El director imbuye a la pieza de un misticismo fascinante, acompañado de una partitura espectral de Yu Miyashita. Su estridente disonancia resuena como si fuera un coro de voces gritando del más allá. Al igual que Mantoa, Twala se enmarca en pequeño en las tomas amplias que constituyen un gran porcentaje de los cuadros cuadrados del director de fotografía Pierre de Villiers. En cada toma, la cámara y la laboriosa composición interactúan (a través de sutiles zooms o panorámicas) para maximizar su significado. Los colores saturados, del tipo que raras veces se ven en el cine occidental en estos días, impregnan las vistas de las montañas y sus cielos abiertos con una magnífica atemporalidad.
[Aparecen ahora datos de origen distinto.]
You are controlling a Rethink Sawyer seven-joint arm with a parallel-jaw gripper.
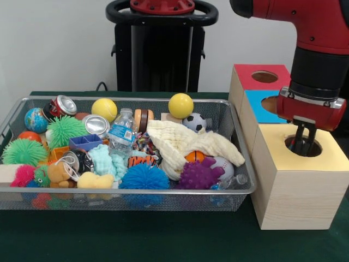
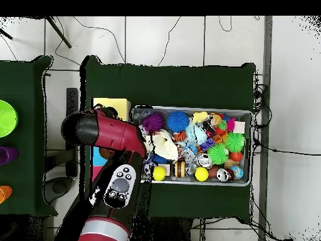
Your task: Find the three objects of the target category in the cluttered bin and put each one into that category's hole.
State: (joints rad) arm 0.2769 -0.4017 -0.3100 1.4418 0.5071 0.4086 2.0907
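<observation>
My gripper point(image 1: 304, 143) hangs over the round hole point(image 1: 303, 146) in the yellow-topped wooden box point(image 1: 297, 185), right of the bin. Its two dark fingers point(image 1: 312, 136) dip into the hole a little apart, open, and I see nothing held between them. The wire-mesh bin point(image 1: 125, 197) is full of toys: two yellow balls point(image 1: 180, 105), a small soccer ball point(image 1: 194, 122), a mini basketball point(image 1: 194, 156), a baseball point(image 1: 222, 166), spiky balls, cans, a water bottle point(image 1: 121, 134) and a cream cloth point(image 1: 182, 141). In the overhead view the red arm point(image 2: 116, 135) hides the gripper beside the yellow box point(image 2: 113, 104).
Behind the yellow box stand a blue-topped box point(image 1: 260, 106) and a red-topped box point(image 1: 260, 76), each with a hole. The bin's right rim point(image 1: 240, 136) lies close to the boxes. On a second table in the overhead view, a green dish point(image 2: 5, 118) sits at the left edge.
</observation>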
Al presentar prácticas y ceremonias culturales, Mosese no entretiene la curiosidad etnográfica, sino que las presenta como una parte viva del tapiz del mundo que nos ocupa. Esta aproximación tácita a la especificidad, que no considera la mirada en blanco como parte de su lenguaje cinematográfico, refleja la de los estrenos africanos recientes que navegan con fuerza en la narración y el mito, como la «Noche de los reyes» de Costa de Marfil y «Morirás» . a los veinte ”sudaneses. O la reciente “Vitalina Varela” de Pedro Costa, centrada en Cabo Verde, en su tratamiento del dolor y el reproche humano por lo divino. Todas estas historias son absorbidas por un austero sobrenatural.
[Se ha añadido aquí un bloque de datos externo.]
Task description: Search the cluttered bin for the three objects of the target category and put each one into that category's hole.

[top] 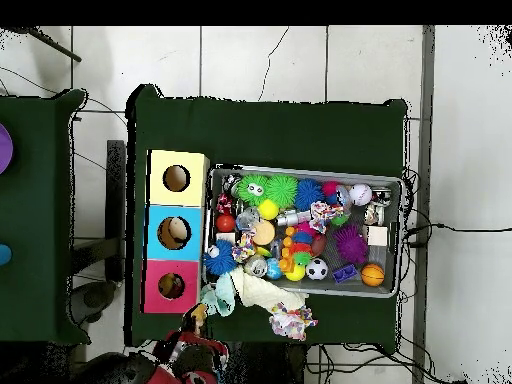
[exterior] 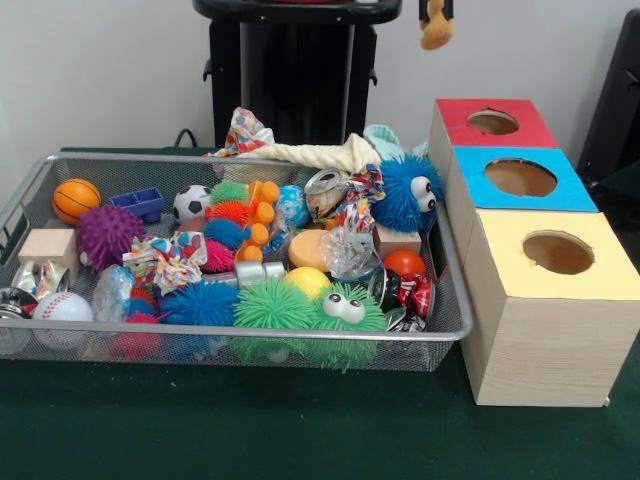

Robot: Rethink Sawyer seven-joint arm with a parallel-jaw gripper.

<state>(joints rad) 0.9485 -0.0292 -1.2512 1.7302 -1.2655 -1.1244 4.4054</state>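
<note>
The claw [exterior: 436, 28] hangs at the top edge of the front view, right of centre, pinching a small tan and brown soft toy [exterior: 436, 36] that dangles well above everything else. Only its lowest part shows, so how wide it stands around the toy I cannot tell. In the overhead view the toy [top: 199, 313] sits at the lower left, just beside the red box's outer end, with the red arm [top: 185, 362] below it.

Under and to the right of the claw in the front view stand three wooden boxes in a row, touching: a red-topped box [exterior: 530, 128] at the back, a blue-topped box [exterior: 572, 196] in the middle, a yellow-topped box [exterior: 610, 262] nearest, each with a round hole in its top. Something pale seems to lie inside the blue one when seen from above.

Left of the boxes, just beside them, the wire mesh bin [exterior: 250, 333] is heaped full: a blue fuzzy toy with eyes [exterior: 408, 191] at its right end, a green fuzzy toy with eyes [exterior: 335, 312] at the front rim, a purple spiky ball [exterior: 104, 235], a mini basketball [exterior: 76, 199], a soccer ball [exterior: 191, 202], a baseball [exterior: 62, 306], and a wooden block [exterior: 48, 246]. A knotted rope toy [exterior: 320, 155] and patterned cloth [exterior: 240, 132] spill over the back rim.

The green tabletop [exterior: 230, 430] lies bare in front of the bin and boxes.
</note>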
En su búsqueda de una verdadera salida de este reino mortal que ya no parece tener un lugar para ella, Mantoa hace lo contrario de acercarse a la divinidad cristiana en sus últimos días. Descoloniza la muerte de la espiritualidad que se le impone y en la que ya no encuentra sentido. Es radical escucharla denunciar que todo el dolor que ha soportado en su vida puede haber sido en vano.
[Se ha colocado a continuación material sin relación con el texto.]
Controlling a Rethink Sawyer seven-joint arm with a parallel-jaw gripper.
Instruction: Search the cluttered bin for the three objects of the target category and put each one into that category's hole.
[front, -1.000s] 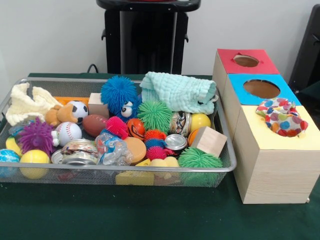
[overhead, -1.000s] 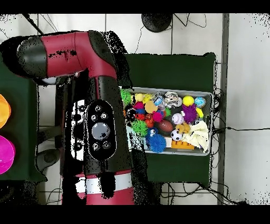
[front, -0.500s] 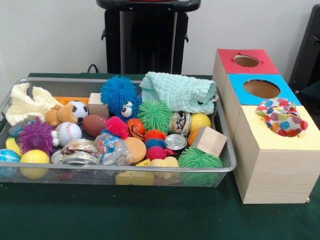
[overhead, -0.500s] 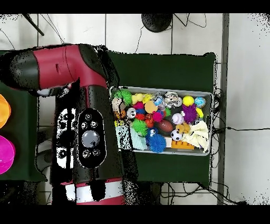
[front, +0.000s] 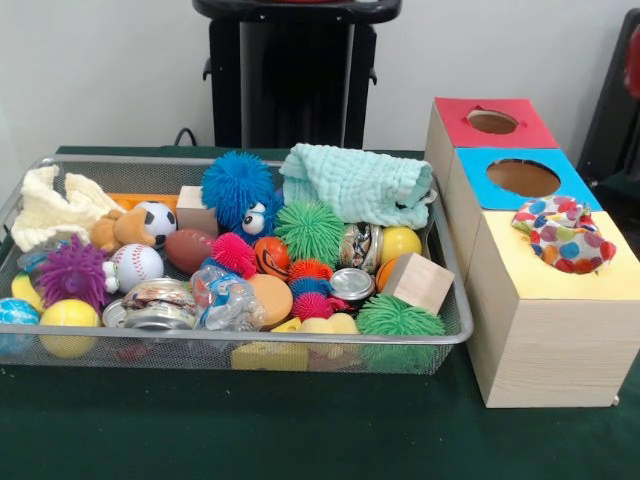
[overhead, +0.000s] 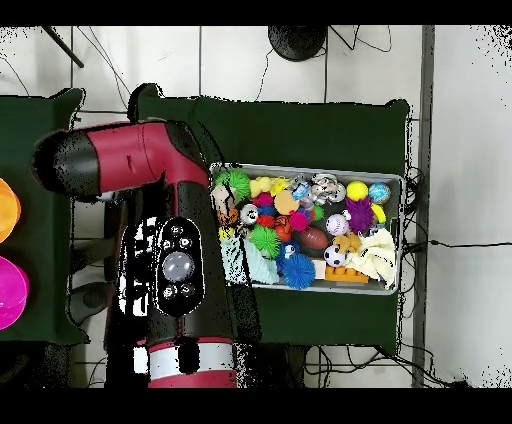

Pero justo cuando parece reinar el nihilismo, Mosese convierte sus revelaciones en algo mucho más poderoso que darse por vencido. Su significado está en el suelo donde se encuentra, donde su esposo construyó una casa para ella con sus propias manos para que pudieran hacer un hogar con ella. Está en la memoria de los restos subterráneos y en cada flor que crece sobre ellos. El extraordinario Twala nos hace creer; su convicción inquebrantable se convierte en un hecho anclado en un lugar donde ya nada parece inmutable.